RYU TAKEOCA BLOG
武岡 隆のブログ
本、活字、日本語、物語、記憶、時間。
日々の中でふと立ち止まったことを、武岡 隆の言葉で静かに綴ります。
図書館が閉まったあとの返却口
図書館が閉まったあとも、返却口は本を受け取る。閉館とは、その日の図書館がすべて止まることだと思いがちだが、返すという用件だけは建物の外から続けられる。
ここで分けられているのは、開館時間と閉館時間だけではない。人が建物を利用できる時間と、借りた本を図書館へ戻せる時間である。二つは普段、同じ時間割の中に収まっているように見える。
開いている図書館へ入り、借り、読み、返す。返却口は、その一連の動作から「返す」だけを取り出して、別の時間にも置いている。閉館中は、棚を見ることも、新しく本を借りることも、職員に何かを尋ねることもできない。
人に向けた図書館の働きは、そこでいったん区切られる。一方、すでに外へ出ている本については受け取る。図書館から始まる用件は止まっていても、図書館へ戻ってくる用件は止めない仕組みになっている。
その違いが気になる。貸し出しには、利用者が館内へ入り、本を選び、手続きをする場所と時間が要る。返却は、どの本を戻すかがすでに決まっている。
返却口では、その本を預けるだけで、建物への入館を要しない。ただし、返却口へ入れた時点で、すべての手続きがその場で終わるとは限らない。実際の返却処理は、職員が本を回収したあとになる場合がある。
利用者の側では本を手放していても、図書館の記録の上では、まだ貸し出されたままの時間が残ることになる。ここには、もう一つの時間の分かれ方がある。
利用者が返したと考える時点と、図書館が返却済みとして扱う時点である。開館中に窓口や機器で返すなら、この二つは近い。閉館後の返却口では、その間に待ち時間が入る。

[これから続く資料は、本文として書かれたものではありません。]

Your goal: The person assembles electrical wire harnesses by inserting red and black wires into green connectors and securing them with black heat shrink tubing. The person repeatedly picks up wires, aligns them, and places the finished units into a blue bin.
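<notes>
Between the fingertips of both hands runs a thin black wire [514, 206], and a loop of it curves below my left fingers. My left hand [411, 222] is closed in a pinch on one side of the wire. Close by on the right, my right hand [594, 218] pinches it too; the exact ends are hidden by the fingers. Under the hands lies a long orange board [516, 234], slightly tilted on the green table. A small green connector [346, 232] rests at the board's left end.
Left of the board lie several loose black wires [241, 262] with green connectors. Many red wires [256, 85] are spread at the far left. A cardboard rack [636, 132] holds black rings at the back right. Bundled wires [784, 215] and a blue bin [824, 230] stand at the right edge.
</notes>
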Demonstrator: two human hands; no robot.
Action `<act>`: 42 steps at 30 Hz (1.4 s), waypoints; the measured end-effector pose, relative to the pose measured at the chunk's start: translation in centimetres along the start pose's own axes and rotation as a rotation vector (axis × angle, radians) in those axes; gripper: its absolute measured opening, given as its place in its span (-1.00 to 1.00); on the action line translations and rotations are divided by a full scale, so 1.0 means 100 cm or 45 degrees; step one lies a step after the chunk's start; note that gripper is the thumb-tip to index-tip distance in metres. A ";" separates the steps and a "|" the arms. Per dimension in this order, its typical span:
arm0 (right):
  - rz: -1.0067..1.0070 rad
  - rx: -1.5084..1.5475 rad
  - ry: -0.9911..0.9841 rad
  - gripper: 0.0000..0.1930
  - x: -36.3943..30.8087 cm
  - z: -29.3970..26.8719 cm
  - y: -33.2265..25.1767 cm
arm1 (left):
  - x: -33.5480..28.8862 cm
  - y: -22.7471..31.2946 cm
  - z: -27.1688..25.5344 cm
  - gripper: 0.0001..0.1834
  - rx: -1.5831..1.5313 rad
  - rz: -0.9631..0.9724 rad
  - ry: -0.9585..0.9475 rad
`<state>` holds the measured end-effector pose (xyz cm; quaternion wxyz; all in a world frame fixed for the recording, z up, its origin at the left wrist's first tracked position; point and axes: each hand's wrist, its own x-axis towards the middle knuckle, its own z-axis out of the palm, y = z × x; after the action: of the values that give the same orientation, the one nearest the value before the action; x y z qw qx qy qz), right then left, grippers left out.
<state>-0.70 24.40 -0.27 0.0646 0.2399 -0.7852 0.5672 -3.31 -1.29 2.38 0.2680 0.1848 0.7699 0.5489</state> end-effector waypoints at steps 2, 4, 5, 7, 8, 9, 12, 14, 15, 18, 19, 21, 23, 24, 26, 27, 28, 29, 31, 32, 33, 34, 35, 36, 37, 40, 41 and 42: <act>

返却口は本を受け取るが、図書館のすべての機能を閉館後まで延長しているわけではない。入口なら、人と本が一緒に建物へ入る。返却口では、その二つが分かれる。
利用者は外に残り、借りていた本だけが内側へ移る。図書館が閉まったあとにも開いているのは、人のための小さな入口ではない。本だけを通す入口である。